WHAT THE TASK REQUIRES:
Give the data again in full, exactly as written below.

SUPPLIED INFORMATION below:

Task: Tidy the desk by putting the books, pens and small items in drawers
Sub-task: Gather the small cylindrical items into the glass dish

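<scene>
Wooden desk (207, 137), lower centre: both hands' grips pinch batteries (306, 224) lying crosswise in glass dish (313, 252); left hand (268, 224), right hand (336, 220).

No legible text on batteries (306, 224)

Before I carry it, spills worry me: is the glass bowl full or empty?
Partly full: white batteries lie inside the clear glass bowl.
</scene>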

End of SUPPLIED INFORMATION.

EXERCISE RESULT:
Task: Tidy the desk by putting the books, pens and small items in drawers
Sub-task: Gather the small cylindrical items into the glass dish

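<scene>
Wooden desk (207, 137), lower centre: both hands' grips pinch batteries (306, 224) lying crosswise in glass dish (313, 252); left hand (268, 224), right hand (336, 220).

No legible text on batteries (306, 224)

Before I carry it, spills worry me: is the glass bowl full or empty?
Partly full: white batteries lie inside the clear glass bowl.
</scene>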

No further output is needed.